Take this link to read Grant’s article as featured in the November issue of Worship…
WIRELESS SYSTEMS: THE WIRELESS MIC & THE MUSICIAN
By Grant Norsworthy
Dear Church Audio Tech,
I want to write to you today about wireless microphones. With me being a musician, singer and speaker – and you an audio tech – we are quite literally at opposite ends of the signal chain. How we perceive and interact with this particular piece of audio technology is entirely opposite. Our roles and responsibilities are WAY different.
I hope this letter gives a bit better understanding of my perspective.
First, let me say that I am VERY grateful for the role you fill.

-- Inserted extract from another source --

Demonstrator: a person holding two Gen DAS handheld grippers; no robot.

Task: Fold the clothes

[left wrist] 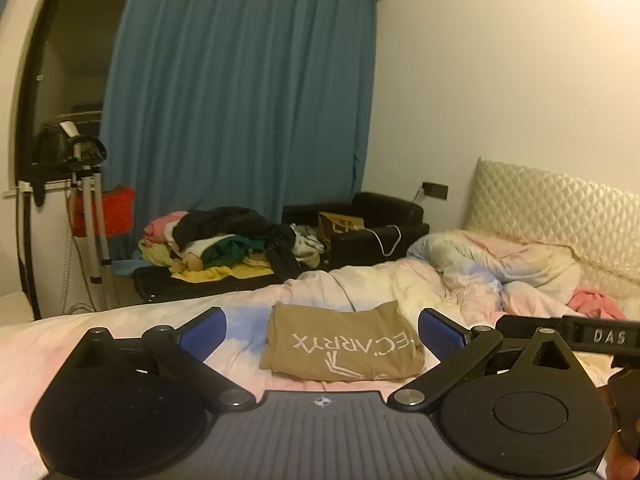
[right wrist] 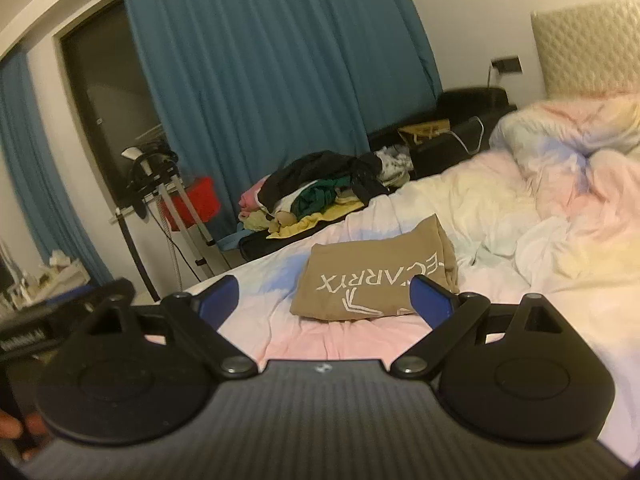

I could not do what you do! With all those complicated faders, knobs, numbers, meters, screens and lights, my brain would explode. I just don’t operate well in that environment. Thanks for being the audio tech – the smooth operator – that you are. Even though I may not always show it, or say it as often as I should, I could not do what I do without you! It takes both you and I filling our different roles to achieve our common goal.
So, wireless microphones are great for me, sure. (Shure?) The freedom to move across the platform and still be heard, certainly helps me as a communicator. I don’t like being bound to one position by a mic! Not having to worry about getting caught up in wires and cables is incredibly freeing. I remember, way back before going wireless, I got myself into more than one embarrassing bind involving mic cables as I tried (unsuccessfully) to move from point A to point B!
I certainly have appreciated the huge improvements in the technology over the years. I’ve been around long enough to remember how unreliable wireless microphones used to be: How often the signal would drop out or interference would be heard. What? Is that a taxi radio blaring through front of house? We can laugh now, but it wasn’t so funny back then. Thanks for keeping the hardware as current as you can.
This reminds me of the financial expense of wireless-ness! I know, not so many years ago a good wireless microphone and receiver (that had at least a chance of delivering a clean, reliable signal) would cost an arm and a leg! Not so now. Today, even the smallest of churches seem able to afford a wireless microphone or six with brands like Sennheisser, Shure and Audio-Technica all producing excellent, affordable systems.
But I confess – I never had to pay those big bucks. Someone else – more related to tech – always paid the price and I just enjoyed the benefits. I guess the financial cost of wireless-ness comes out of your budget, not mine.
Here’s the thing: I have only recently come to realize that, while it’s me that enjoys the freedom of wireless microphones, they actually have significantly increased your workload over good ol’ cabled microphones. My demands – and the demands of singers, speakers and musicians like me – to be wireless have given you several more tasks to deal with!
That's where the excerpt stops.